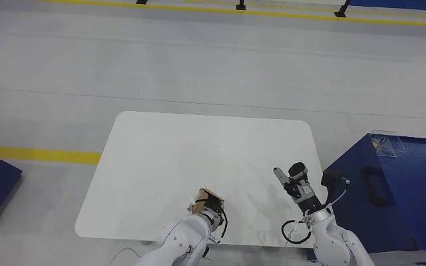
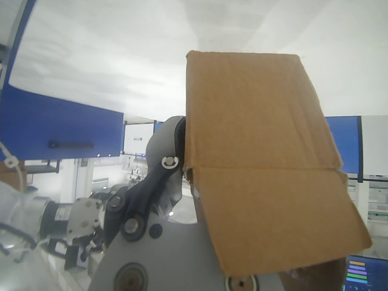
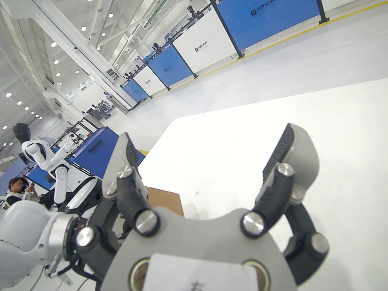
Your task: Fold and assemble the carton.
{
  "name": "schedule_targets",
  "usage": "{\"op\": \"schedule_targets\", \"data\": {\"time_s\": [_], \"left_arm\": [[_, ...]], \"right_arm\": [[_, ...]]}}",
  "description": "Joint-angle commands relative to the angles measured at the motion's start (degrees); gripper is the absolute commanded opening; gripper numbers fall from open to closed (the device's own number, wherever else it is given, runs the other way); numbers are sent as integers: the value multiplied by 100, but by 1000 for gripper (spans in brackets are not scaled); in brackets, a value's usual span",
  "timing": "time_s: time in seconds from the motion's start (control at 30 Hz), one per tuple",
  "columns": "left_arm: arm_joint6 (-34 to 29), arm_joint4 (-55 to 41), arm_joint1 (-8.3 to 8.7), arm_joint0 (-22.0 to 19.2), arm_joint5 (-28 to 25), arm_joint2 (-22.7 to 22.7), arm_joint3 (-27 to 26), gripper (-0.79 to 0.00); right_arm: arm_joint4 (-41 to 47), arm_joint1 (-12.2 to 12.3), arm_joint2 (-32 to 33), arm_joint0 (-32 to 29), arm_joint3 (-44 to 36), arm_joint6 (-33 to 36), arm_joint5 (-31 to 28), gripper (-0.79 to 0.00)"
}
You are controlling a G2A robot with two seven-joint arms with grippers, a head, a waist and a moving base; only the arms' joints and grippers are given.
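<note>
White arms (image 1: 180, 243) trail black cables (image 1: 223, 223); grey right gripper (image 3: 209, 142) has ribbed pads (image 3: 274, 152) (silver pivot screws (image 3: 253, 224))

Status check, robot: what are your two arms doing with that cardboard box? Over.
Left gripper: jaws shut on the brown cardboard carton, near the white table's front edge. Right gripper: jaws open, empty. Nothing between them.

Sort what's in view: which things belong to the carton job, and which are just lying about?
Job: cardboard carton, gripped in the left tool; open right tool; white table.
Lying about: blue cabinet beside the table; clear plastic stand on it.
</note>
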Motion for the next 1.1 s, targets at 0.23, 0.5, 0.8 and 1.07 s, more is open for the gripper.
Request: {"op": "schedule_targets", "data": {"time_s": [0.23,0.5,0.8,1.07], "left_arm": [[173,327,-121,-218,-89,16,492,0],[-193,642,-21,350,311,-416,-793,0],[-2318,765,345,2197,1415,-1928,-2665,0],[-4622,289,484,2561,2941,-2755,-2026,0]], "right_arm": [[0,0,0,0,0,0,0,0],[0,0,0,0,0,0,0,0],[0,0,0,0,0,0,0,0],[0,0,0,0,0,0,0,0]]}}
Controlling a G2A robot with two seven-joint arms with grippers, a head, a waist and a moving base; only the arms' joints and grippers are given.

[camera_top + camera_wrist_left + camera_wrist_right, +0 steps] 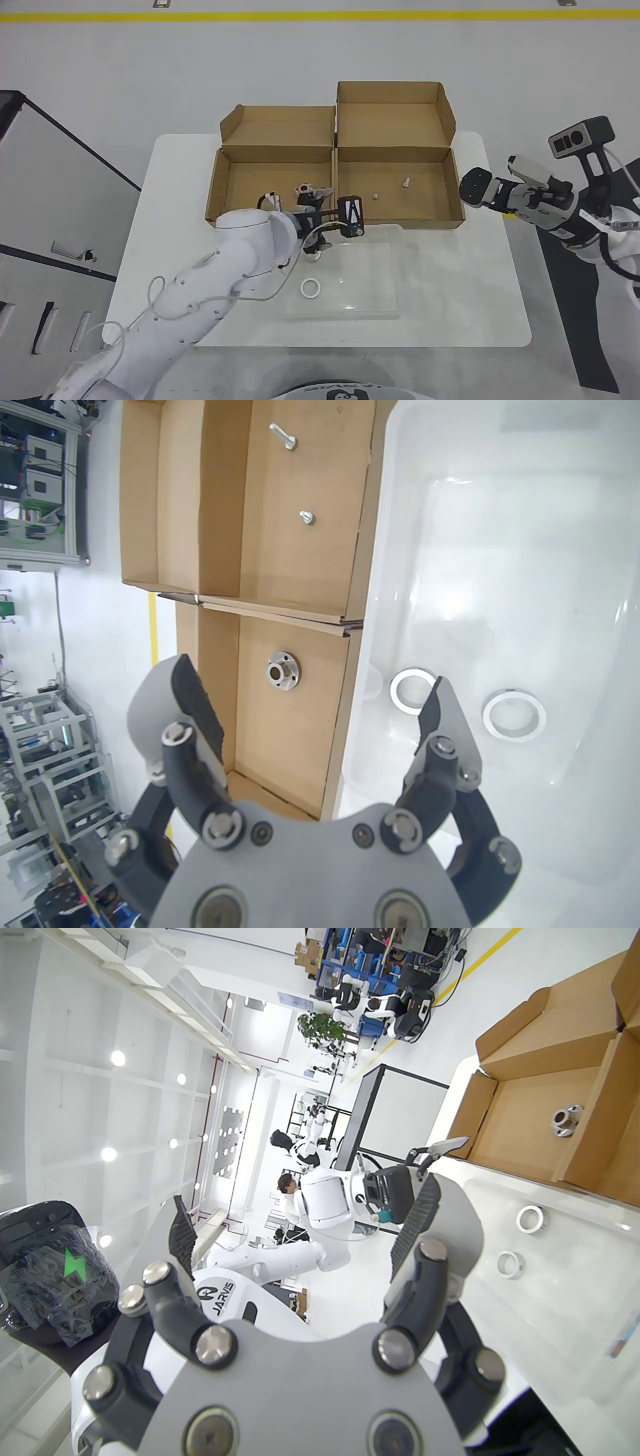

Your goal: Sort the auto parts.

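Near the spread left end effector [311,671] lie two rings [395,692] [514,736].

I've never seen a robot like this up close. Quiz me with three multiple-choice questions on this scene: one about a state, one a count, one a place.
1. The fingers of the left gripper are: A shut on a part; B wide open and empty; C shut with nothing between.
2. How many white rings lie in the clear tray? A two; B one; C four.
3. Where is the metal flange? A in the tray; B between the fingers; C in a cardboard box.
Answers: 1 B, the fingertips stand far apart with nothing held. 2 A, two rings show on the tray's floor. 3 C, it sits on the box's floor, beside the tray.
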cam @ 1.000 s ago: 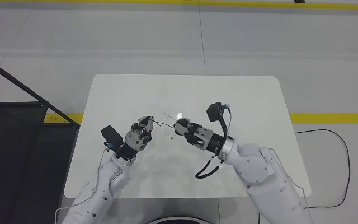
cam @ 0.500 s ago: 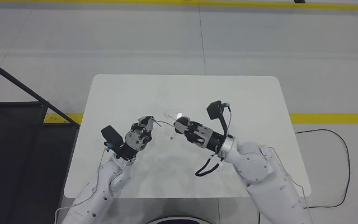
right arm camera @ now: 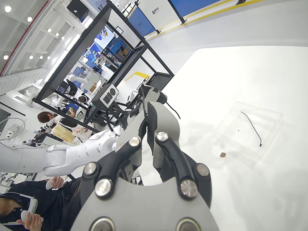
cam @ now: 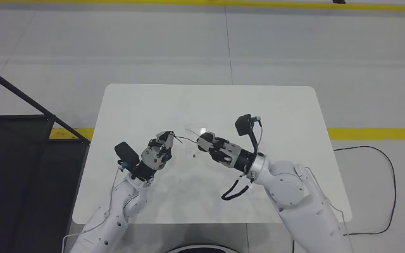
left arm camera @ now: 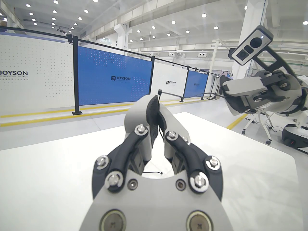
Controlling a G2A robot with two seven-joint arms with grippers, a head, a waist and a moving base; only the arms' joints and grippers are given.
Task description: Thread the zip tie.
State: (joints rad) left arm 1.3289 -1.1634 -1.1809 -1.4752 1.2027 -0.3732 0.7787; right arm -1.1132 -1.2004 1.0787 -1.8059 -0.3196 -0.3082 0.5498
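the left jaws are pinched closed on the black zip tie (left arm camera: 159, 93), its head poking out past the tips, above the white counter (cam: 272, 114). the strap runs across to the right jaws, also clamped tight on it. a second zip tie (right arm camera: 252, 126) lies in a clear tray (right arm camera: 240, 143) on the counter nearby.

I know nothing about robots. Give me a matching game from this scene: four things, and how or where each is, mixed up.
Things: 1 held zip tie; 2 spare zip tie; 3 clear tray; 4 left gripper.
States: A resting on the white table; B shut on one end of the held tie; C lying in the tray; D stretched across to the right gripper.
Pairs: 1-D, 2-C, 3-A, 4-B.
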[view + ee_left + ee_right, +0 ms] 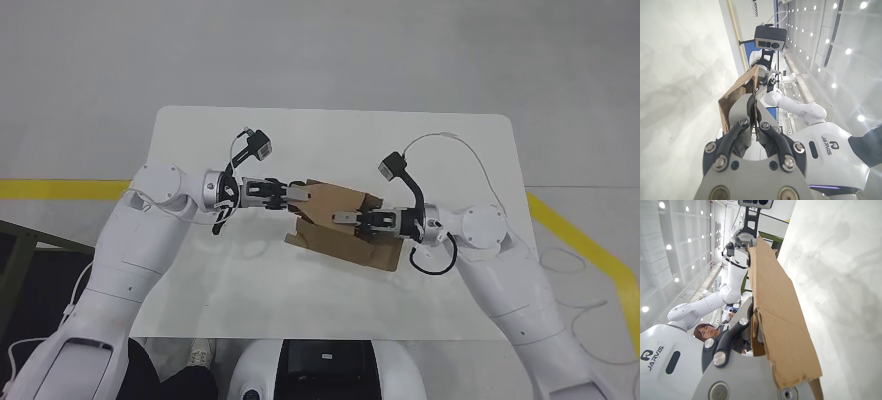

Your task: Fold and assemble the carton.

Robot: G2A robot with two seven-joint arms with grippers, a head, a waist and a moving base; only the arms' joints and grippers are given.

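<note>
Where the carton is: the carton (340, 222) sits between the two arms, over the middle of the white table (200, 290).
Left gripper: the left gripper (753, 106) is squeezed tight on a thin wall at one end of the carton.
Right gripper: the right gripper (347, 217) looks closed on a wall at the other end.
Done: I think the carton is partly pulled open, but it looks squashed and slanted.
Left to do: make it square, then fold the flaps shut.
Edges: the cardboard edges look rough and bendy.
Room: the table edges are far off on every side, but the grippers are near each other.
</note>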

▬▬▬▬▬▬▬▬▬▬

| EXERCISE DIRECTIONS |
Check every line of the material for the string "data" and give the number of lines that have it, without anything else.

| TASK RESULT |
2